Ему хочется сказать, что это не важно. Надо только повторить еще раз свою фамилию, чтобы не забыть, спаси боже, не забыть ее опять! Но мысли путаются. И вдруг неведомо откуда — страх и грохот. Все рушится. Под закрытыми веками вспыхивают язычки огня. Что это?..
…Глаза снова открываются. Снова хочется пить. Белого потолка над ним уже нет. Ох, нет — есть, вот он. Но, по-видимому, уже вечер. Откуда-то падает затемненный свет. Что это было? Не потерять, не потерять то, что ему надо удержать во что бы то ни стало…
Но нет, теперь это не повторится. Теперь он ощущает все свое тело — от пальцев на ногах до головы.
«Я поручик Забельский», — утверждает он еще раз.
Его бросает в жар и в холод. Губы жадно ищут фарфоровый поильничек. Вот носик его наклоняется кгубам, можно пить. Он мог бы сказать что-нибудь. Но лучше не надо. Сперва надо разрешить что-то очень важное, неотложное. И не торопиться.
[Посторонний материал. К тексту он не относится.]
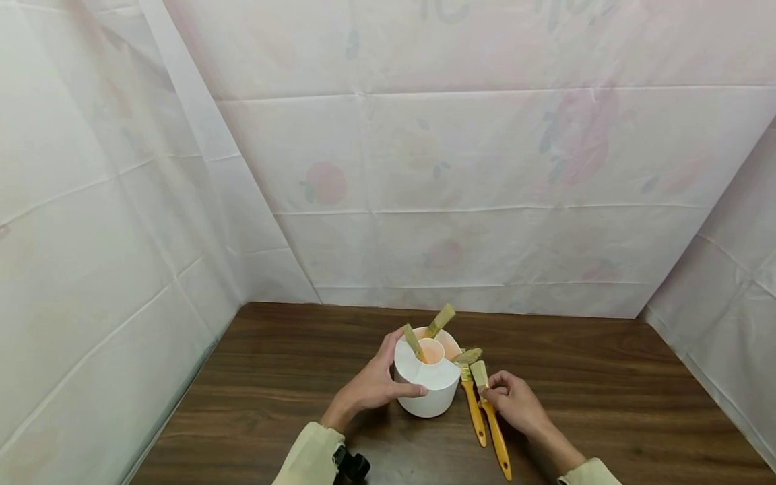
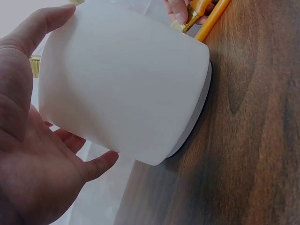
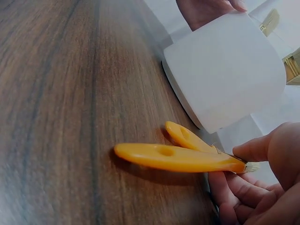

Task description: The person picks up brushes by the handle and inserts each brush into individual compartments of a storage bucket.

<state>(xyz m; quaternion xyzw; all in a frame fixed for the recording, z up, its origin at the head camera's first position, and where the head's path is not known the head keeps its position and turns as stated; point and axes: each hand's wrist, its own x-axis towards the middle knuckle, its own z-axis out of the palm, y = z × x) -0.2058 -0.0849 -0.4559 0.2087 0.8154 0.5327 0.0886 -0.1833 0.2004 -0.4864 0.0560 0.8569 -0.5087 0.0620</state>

Хорошо, что уже ночь, что всюду так тихо и никого нет. Серые тени скользят по потолку. Из них можно сложить четкую надпись:
«Я поручик Забельский».
Почему же говорили — Новацкий? Ведь Новацкий это был тот, что в Литву…
Исподтишка, украдкой мысль подбирается к этому Новацкому. И вдруг словно разорвались тени на потолке. Поручик Забельский спокойно лежит в постели и твердо, точно, холодно знает, как было дело.
Плавни Стыри. Тропинки через топи. Перестрелка у железнодорожной насыпи. Там он был ранен. И потому-то и попал в больницу, в советскую больницу. Сейчас он опять в госпитале, но тогда он назывался Новацким, рядовым Новацким.
На всякий случай. Чтобы не быть офицером. Все говорили, что так безопаснее, что к рядовым не так придираются. А Новацкий был тот солдат, что умер от тифа или от чего-то другого. Вот. «А свои документы сожги!» — посоветовал ему кто-то. Маленький огонек жадно пожирает бумагу. Цепляется за край фото — на мгновение приостанавливается. Фото съеживается, чернеет. Теперь достаточно тронуть ногой — и черные лоскутки превратятся в пепел, ветер рассеет золу. И вот уже нет поручика Забельского, есть рядовой Новацкий. Взял чужое имя и чужую фамилию и тем самым перестал существовать.